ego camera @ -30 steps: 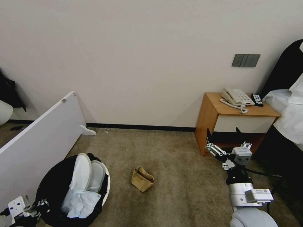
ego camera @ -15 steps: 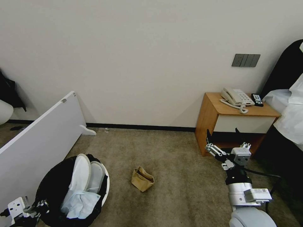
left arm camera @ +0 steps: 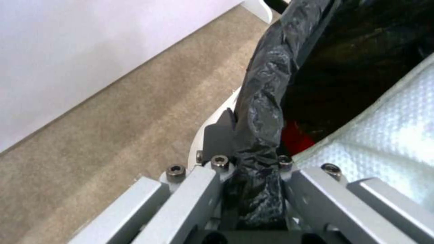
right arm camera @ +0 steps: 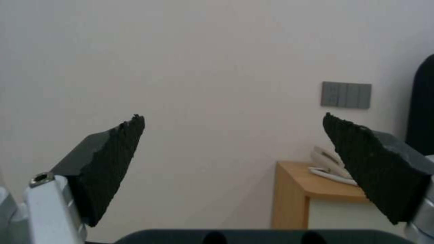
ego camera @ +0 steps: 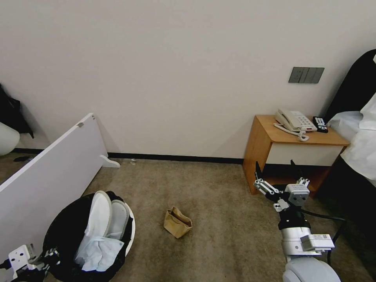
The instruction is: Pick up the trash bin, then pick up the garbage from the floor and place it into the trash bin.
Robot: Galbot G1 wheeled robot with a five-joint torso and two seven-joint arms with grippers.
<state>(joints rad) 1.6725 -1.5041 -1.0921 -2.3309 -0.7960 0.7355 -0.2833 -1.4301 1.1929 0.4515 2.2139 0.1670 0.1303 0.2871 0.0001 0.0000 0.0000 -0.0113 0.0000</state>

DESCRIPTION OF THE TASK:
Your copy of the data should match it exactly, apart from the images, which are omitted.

OUTPUT FOR THIS TASK:
ego camera @ -30 steps: 
ego camera @ -15 steps: 
left arm camera @ +0 steps: 
right arm camera @ +0 steps: 
ego camera @ +0 steps: 
The instruction is: Pick up the trash bin, then pick up the garbage from the floor and place it into the trash bin.
Robot: Galbot G1 wheeled robot with a five-joint torso and two seven-joint arms with grippers.
<state>(joints rad) 1.6725 -1.5041 -1.0921 -2.3309 -0.7960 0.7355 -0.2833 -1.4301 1.1929 0.4515 2.2139 0.1670 0.1303 0.2871 0.0001 0.0000 0.0000 -0.0113 0.0000</state>

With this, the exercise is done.